Ao contemplar os amantes envolvidos em mais uma de suas discussões intermináveis (Sara desprezava os dvds alegando que assistir a um mesmo filme na tela pequena e depois no cinema é como passar da masturbação a uma relação sexual), Lucas abandonou a companhia da televisão e descobriu-se vasculhando a estante de Celso, procurando algo para ler. A vertiginosa profusão de títulos o angustiou: sentia vontade de começar algo que ele não sabia bem o que era e muito menos por onde. O título “Fragmentos de Um Discurso Amoroso” foi decisivo para a sua escolha. Sem deixar espaço para nenhum comentário irônico, iniciou a leitura com ar decidido, disposto a percorrer o itinerário traçado por Roland Barthes até o fim, de qualquer maneira. Orgulhoso, não perguntaria nem pediria nenhuma sugestão aos colegas. Enquanto os outros dois se pulverizavam com suas refregas ele treinaria, indiferente às disputas.

Sara não se conformava com o ecletismo do companheiro. Sentia-se incomodada com sua visão de mundo, com a maneira como acreditava que a otimização do bem estar pessoal físico e psíquico era a ideologia máxima. Quando Celso se valeu até de teorias freudianas como o instinto de morte, o reino de Tânatos, para explicar por que as pessoas, segundo ele, se deixam levar em arriscadas empreitadas alegando exacerbada coragem quando o que existe na realidade é sujeição aos impulsos autodestrutivos, ela reagiu prontamente como se a crítica lhe encaixasse como uma luva. “Eu amo a vida! A questão é que o meu trabalho é a minha vida” – observou enfática. Quando ela revidou que ele roçava apenas a superfície das coisas, não se entregando decisivamente a nada, fazendo das sucessivas atividades uma fonte de auto-engano, ele lembrou-lhe, pedindo-lhe que perdoasse a falta de originalidade, que apenas o tempo poderia responder qual a posição mais defensável.

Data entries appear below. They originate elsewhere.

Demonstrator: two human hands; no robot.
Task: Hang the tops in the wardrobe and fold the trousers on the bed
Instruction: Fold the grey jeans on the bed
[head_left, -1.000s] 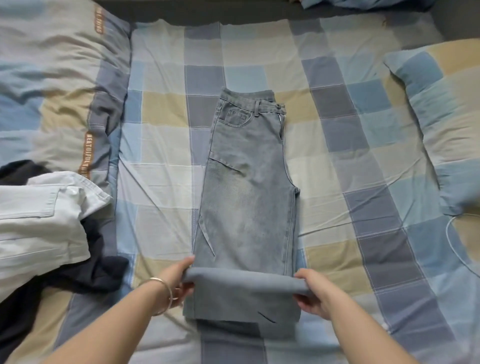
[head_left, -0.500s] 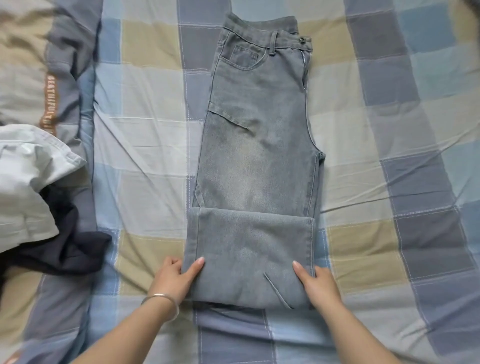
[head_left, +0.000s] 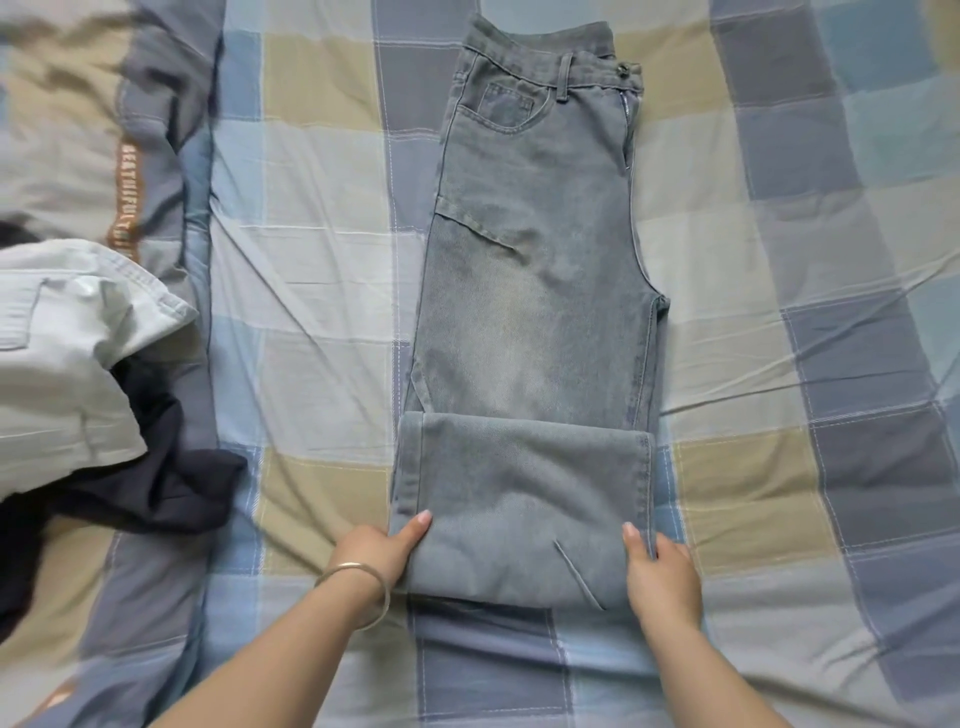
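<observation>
Since half a second ago both hands have slid a little nearer the person along the folded cuff end, and the view has dipped so the waistband now sits close to the top edge.

The grey jeans (head_left: 535, 322) lie flat on the bed (head_left: 779, 467), folded lengthwise with 1 leg over the other. Their long axis runs straight away from the person: waistband, button and coin pocket at the far end, the hem end doubled back toward the waist at the near end. That doubled flap covers the lower part of the legs, its free edge lying square across them.

The left hand (head_left: 379, 551) holds the near-left corner of the flap, thumb on top of the denim and fingers tucked out of sight at the fold. The right hand (head_left: 662, 566) holds the near-right corner the same way, thumb lying along the side seam. Each grip is clamped on the jeans. A thin bangle (head_left: 363, 587) circles the left wrist.

Left of the jeans, well apart, a pale striped shirt (head_left: 57, 374) lies crumpled over a dark garment (head_left: 156, 488), beside a rumpled quilt with a lettered orange band. Checked sheet lies bare on both sides of the jeans, wider on the right, and a strip of it shows between the near fold and the person's arms.
</observation>
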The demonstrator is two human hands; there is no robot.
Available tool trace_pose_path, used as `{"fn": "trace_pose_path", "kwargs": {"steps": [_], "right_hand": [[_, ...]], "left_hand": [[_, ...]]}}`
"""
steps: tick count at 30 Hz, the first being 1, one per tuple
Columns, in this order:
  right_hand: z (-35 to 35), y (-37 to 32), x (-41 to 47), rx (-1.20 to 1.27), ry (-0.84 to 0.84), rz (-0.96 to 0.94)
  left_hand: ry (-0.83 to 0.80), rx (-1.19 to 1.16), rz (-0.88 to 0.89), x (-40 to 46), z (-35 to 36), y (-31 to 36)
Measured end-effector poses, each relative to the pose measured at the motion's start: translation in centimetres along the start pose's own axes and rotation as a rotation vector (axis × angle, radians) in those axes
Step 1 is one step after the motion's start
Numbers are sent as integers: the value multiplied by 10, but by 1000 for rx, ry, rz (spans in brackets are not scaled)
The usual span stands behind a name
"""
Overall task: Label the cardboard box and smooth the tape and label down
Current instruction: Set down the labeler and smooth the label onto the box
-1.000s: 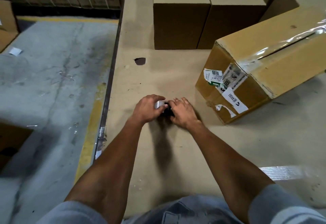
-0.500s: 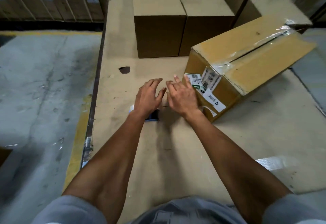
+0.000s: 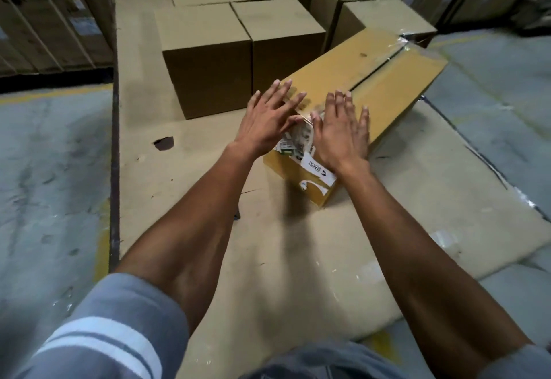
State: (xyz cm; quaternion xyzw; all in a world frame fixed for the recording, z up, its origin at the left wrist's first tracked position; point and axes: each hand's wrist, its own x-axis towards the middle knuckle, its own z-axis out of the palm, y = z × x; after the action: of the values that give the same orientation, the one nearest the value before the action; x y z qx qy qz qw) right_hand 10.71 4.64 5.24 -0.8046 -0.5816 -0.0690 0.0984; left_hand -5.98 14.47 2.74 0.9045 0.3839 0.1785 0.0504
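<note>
A long cardboard box (image 3: 384, 80) lies at an angle on flattened cardboard sheets, with clear tape (image 3: 398, 47) along its top seam. Its near end carries several white printed labels (image 3: 316, 167). My left hand (image 3: 269, 119) is spread flat at the near top corner of the box, fingers apart. My right hand (image 3: 340, 131) lies flat beside it over the near end, covering part of the labels and the tape end. Neither hand holds anything. The small tool that my hands worked on earlier is hidden under my left forearm.
Plain brown boxes (image 3: 208, 59) stand in rows behind the taped box. The cardboard sheet (image 3: 179, 188) has a dark hole (image 3: 164, 143) at the left. Grey concrete floor (image 3: 50, 170) lies on both sides, and stacked cartons (image 3: 44, 21) line the back left.
My hands let go of a small tool on the cardboard sheet and moved forward and right onto the near end of the box. The view has shifted forward.
</note>
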Motion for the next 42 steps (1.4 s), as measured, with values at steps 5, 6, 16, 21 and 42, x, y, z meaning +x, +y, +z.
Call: {"fn": "trace_pose_path", "kwargs": {"steps": [5,6,16,21,42], "right_hand": [[3,-5,-1,-44,-87,-99],[7,-5,3,-51,-106,-100],[7,-3,3,-212,-127,-162],[6,-6,2,-235,-135,-154],[3,1,2,-153,-179,-235]], "left_hand": [[0,55,56,13,15,-10],[-2,53,69,17,20,-15],[109,98,127,13,32,-27],[90,112,127,12,35,-24],[102,35,80,10,31,-14]]}}
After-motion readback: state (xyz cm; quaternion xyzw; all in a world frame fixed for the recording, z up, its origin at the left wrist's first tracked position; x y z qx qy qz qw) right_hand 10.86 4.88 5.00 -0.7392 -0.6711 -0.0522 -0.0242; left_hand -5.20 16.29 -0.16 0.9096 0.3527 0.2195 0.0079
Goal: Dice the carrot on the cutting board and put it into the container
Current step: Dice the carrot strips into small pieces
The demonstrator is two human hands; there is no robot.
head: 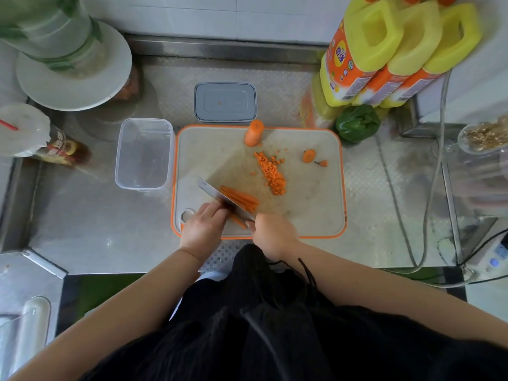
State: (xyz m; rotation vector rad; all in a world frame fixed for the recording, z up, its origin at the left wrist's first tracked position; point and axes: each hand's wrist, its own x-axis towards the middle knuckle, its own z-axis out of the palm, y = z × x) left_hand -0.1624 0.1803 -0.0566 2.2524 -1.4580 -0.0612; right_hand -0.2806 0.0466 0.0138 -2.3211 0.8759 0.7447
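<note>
Two hands working | left hand [204, 224] curling onto carrot sticks [242, 199], steadying them on cutting board [308, 215] | right hand [272, 233] gripping knife [220, 198] (crosswise, dicing) | container [143, 154] waiting beside board, ready for dice.

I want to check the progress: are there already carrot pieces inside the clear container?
No, the clear container beside the cutting board holds nothing, and the diced carrot lies on the board.

carrot sticks [242, 198] on board [310, 204] (dice [272, 174] heaped), container [143, 154] empty
</note>
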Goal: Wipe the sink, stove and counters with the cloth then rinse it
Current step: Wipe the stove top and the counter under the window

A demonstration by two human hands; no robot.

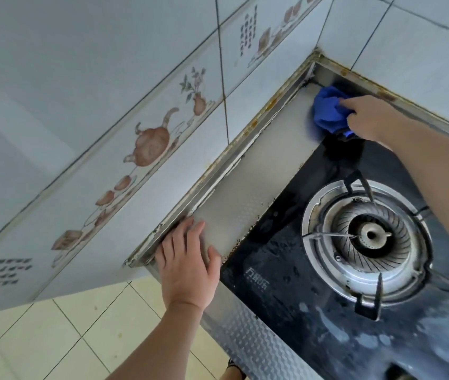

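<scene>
The right hand (371, 116) presses a bunched blue cloth (328, 111) onto the steel tabletop (267, 171) in the far corner, just behind the black glass stove (286, 283); its fingers curl into the fabric, though how firmly they clamp it cannot be told from this angle. The left hand (187, 270) lies flat, fingers spread and straight, on the near left end of the tabletop beside the stove's edge, holding nothing. The right forearm crosses above the burner (368, 237) and covers part of its ring. Brown staining runs along the seam (256, 124) where tabletop meets the tiled wall (135, 149). Pale smears mark the stove glass nearest the camera. Cream floor tiles (61, 330) lie below.
</scene>
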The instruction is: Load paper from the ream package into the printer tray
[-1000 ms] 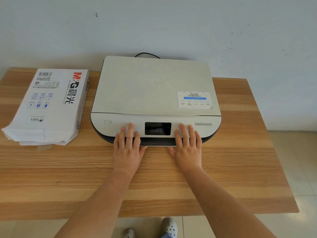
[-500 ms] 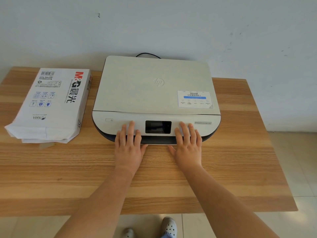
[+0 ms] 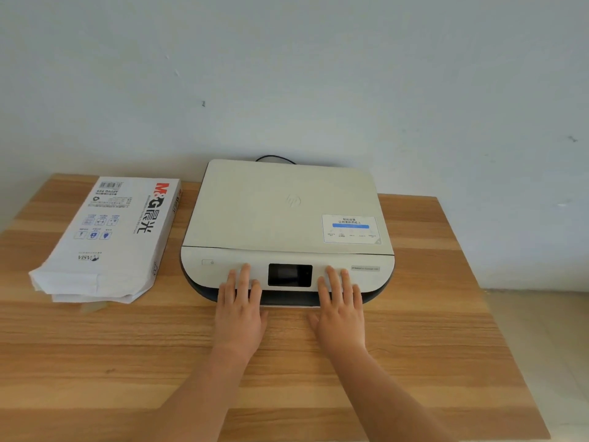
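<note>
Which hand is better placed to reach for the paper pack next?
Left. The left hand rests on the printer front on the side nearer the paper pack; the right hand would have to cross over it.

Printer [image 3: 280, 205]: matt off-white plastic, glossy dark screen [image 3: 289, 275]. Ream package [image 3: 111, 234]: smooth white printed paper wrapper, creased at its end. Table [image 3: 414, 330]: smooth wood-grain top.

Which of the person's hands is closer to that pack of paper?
Left. The left hand rests on the printer's front edge, on the side toward the ream package. The right hand lies farther along that edge, beyond the screen.
</note>
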A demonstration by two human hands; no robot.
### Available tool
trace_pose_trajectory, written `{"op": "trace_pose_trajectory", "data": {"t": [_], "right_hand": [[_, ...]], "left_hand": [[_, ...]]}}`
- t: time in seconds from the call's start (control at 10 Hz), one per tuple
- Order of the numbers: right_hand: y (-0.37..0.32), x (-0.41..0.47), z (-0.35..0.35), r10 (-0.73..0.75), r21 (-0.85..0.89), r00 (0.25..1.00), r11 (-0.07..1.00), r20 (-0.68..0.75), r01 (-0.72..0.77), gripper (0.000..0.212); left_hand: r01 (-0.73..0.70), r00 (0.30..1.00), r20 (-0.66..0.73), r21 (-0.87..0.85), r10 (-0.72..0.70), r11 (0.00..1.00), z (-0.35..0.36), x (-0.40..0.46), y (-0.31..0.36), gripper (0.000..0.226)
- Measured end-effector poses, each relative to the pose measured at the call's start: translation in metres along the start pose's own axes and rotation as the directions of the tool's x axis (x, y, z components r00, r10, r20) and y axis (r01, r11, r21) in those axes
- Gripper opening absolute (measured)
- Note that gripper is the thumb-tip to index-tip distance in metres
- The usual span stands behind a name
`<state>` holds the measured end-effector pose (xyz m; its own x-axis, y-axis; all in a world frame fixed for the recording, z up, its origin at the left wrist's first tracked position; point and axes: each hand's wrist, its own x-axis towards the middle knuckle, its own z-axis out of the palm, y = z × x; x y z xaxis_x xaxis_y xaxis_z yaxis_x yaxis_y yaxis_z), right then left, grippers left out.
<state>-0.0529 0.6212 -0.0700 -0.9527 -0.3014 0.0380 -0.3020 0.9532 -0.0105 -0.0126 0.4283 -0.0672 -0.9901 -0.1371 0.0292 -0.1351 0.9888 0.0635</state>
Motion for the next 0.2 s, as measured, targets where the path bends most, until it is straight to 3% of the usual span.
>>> {"op": "trace_pose_trajectory", "data": {"t": [0.1, 0.2], "right_hand": [[0.002, -0.003, -0.020, -0.009, 0.039, 0.998, 0.999, 0.065, 0.006, 0.079], [0.003, -0.005, -0.042, -0.067, 0.088, 0.973, 0.995, 0.223, 0.048, 0.074]], "left_hand": [[0.001, 0.998, 0.068, -0.065, 0.003, 0.998, -0.021, -0.003, 0.000, 0.063], [0.021, 0.973, 0.228, -0.140, 0.012, 0.990, -0.041, -0.005, 0.001, 0.069]]}}
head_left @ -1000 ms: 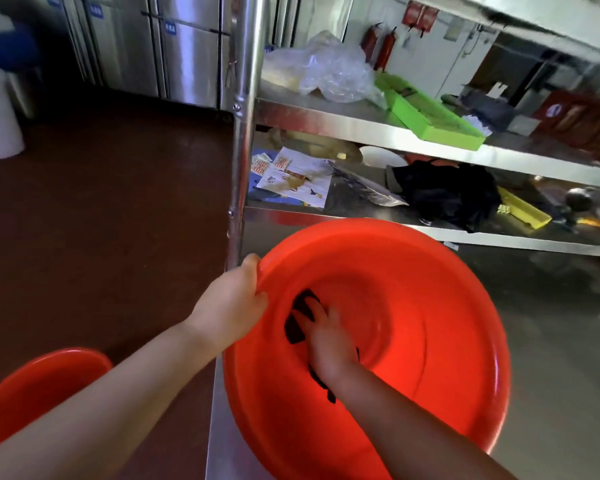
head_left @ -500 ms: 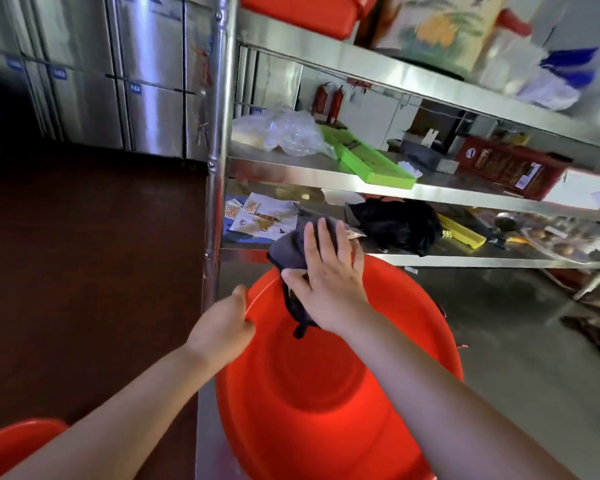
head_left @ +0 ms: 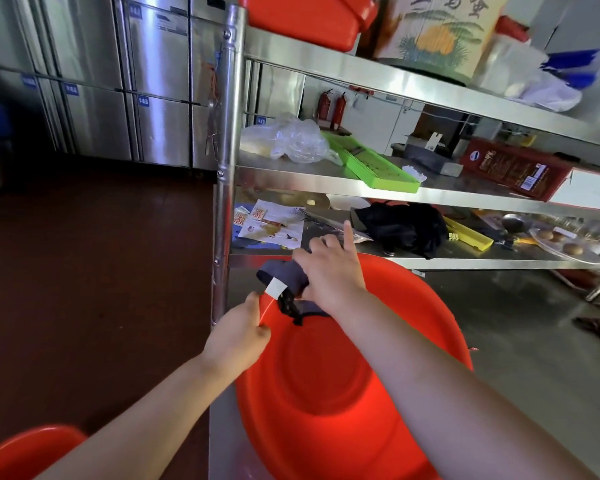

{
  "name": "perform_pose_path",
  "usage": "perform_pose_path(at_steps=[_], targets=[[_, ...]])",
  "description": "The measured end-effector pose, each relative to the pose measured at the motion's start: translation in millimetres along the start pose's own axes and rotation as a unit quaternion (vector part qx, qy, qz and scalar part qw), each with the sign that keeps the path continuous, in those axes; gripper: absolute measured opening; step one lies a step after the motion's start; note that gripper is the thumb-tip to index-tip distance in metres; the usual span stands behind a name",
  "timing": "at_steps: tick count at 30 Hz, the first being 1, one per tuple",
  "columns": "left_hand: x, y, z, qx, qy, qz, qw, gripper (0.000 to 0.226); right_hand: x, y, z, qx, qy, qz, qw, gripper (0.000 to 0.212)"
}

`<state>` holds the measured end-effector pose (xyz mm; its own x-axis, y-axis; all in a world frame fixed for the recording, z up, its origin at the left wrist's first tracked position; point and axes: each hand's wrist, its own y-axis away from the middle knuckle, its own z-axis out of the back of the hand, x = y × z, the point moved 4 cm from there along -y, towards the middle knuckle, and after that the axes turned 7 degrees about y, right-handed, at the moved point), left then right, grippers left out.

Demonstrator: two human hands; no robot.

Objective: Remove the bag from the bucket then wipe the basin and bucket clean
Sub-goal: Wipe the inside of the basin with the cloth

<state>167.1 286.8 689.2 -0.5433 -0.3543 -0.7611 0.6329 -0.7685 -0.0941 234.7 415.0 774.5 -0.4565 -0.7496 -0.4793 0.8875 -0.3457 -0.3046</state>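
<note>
Right hand (head_left: 329, 271) grips a dark cloth (head_left: 284, 271) against the far rim of the red basin (head_left: 326, 382), index finger pointing up. The cloth bunches under the palm and trails over the rim into the bowl; its white tag (head_left: 275, 287) is blank as far as can be read. Left hand (head_left: 238, 336) pinches the basin's left rim, thumb on top. Red bucket (head_left: 25, 452) at lower left, well apart. On the top shelf (head_left: 395, 76), a printed box (head_left: 440, 29) bears Chinese characters; the small blue cabinet labels are unreadable.
</note>
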Motion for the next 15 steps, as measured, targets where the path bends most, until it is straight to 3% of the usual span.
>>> perform_pose_path(at_steps=[5,11,15], targets=[[6,5,0,0.002,0.023,0.000,1.000,0.011,-29,6,-13,0.000,-0.004,-0.074,0.997,0.048],[19,15,4,0.012,0.066,0.017,0.998,0.013,-43,37,-22,-0.089,0.030,-0.155,0.983,0.068],[27,27,10,-0.004,0.105,0.039,0.994,0.011,-64,55,-26,-0.065,0.045,-0.211,0.974,0.064]])
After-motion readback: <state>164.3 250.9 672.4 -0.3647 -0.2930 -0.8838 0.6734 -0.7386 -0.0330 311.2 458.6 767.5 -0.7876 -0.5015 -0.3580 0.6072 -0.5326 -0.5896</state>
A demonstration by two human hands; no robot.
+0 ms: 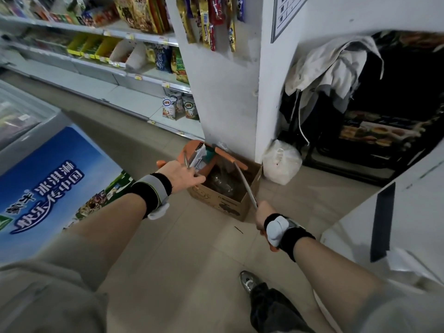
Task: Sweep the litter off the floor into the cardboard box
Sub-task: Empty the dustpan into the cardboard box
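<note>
The emptying step is in hand: the left hand [179, 173] grips the orange dustpan [192, 152], tipped over the cardboard box [230, 205]. The right hand [263, 216], just beside the box, grips the broom handle [245, 183]. Next, judging by this, shake the litter [199, 157] in.

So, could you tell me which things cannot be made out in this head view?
- Cardboard box contents: dark inside, only a vague dark mass.
- Left hand grip: fingers reach the orange dustpan; blurred, contact unclear.
- Right hand fingers: turned away, curled round the metal handle.
- Shelf packets: blurred, unreadable.
</note>
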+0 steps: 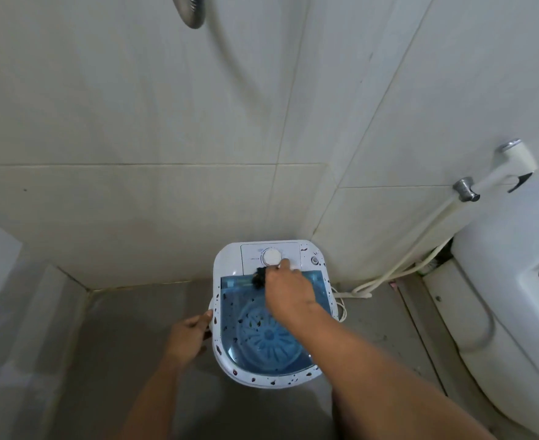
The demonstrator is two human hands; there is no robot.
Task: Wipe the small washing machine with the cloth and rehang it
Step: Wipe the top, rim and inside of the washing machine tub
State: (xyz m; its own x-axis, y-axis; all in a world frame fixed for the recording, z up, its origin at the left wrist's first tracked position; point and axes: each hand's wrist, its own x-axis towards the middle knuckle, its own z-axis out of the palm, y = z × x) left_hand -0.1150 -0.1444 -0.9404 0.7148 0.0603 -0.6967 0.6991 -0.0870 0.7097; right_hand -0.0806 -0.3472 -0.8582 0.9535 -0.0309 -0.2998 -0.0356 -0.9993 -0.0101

Ainda que os dois às vezes se excedessem nas críticas lançadas um ao outro, eles sentiam que o relacionamento era profícuo, não viveriam juntos impunemente. Dos homens todos que conheceu nenhum a impregnara com tais carinhos e cuidados ao se amarem. Sem que ela nada pedisse, ele lhe adivinhava os pontos mais sensíveis e transbordava de afeto, longe da postura impositiva, egoísta e apressada de antigos amantes. Daí o tremor que lhe arrepiou o corpo quando Celso deixou de amá-la com o mesmo ardor, um mês depois de terem se descoberto. Os gestos carinhosos e o tacto continuavam os mesmos, mas ela sentia um ar de enfado, um toque quase burocrático a comandar os movimentos por mais generosos que eles se insinuassem. No café da manhã Sara, inebriada de sono, confusa, acreditou ver Celso servir o leite a Lucas com uma gentileza mais calorosa. Para ela os olhos de Lucas cintilavam mais satisfeitos nesse momento e uma irrefreável e dolorosa dúvida martelou-lhe a mente: “Teriam os dois amigos recuperado a atração desvanecida?”. Não foi uma vez apenas que ela sonhou com os dois amigos se amando sem se preocuparem com a sua presença, aguçando mesmo o frêmito ao perceberem-na por perto. Quando voltou de uns desgastantes e irrealizados contactos profissionais e deparou-se com Lucas sorvendo “Narciso e Goldmund”, um dos livros preferidos do amigo, acreditou não ter mais dúvidas. Logo se vexou com suas suspeitas, pois que mal havia que lhe fosse indicado um bom livro? Além do mais, ela e o amante já tinham se referido tanto a este romance de Herman Hesse que poderiam muito bem ter incitado a curiosidade do iniciado das letras. Mesmo assim ao se revirarem no sofá enquanto trocavam as novidades de mais um dia, teve a impressão que Lucas os observava por detrás do volume que disfarçava ler de forma compenetrada. Ao tomarem banho olhou-se detalhadamente no espelho e reconheceu dois ou três fiozinhos brancos nos cabelos e assustou-se. O corpo estava mais delgado, mas estava longe ainda do que desejava: a partir de manhã seguinte intensificaria os exercícios. Quando Lucas trouxe-lhes a toalha que esqueceram, sua impressão foi de que este demorou mais do que deveria na entrega ao amigo. A prodigiosa nudez do amante era um espetáculo que só a ela convinha.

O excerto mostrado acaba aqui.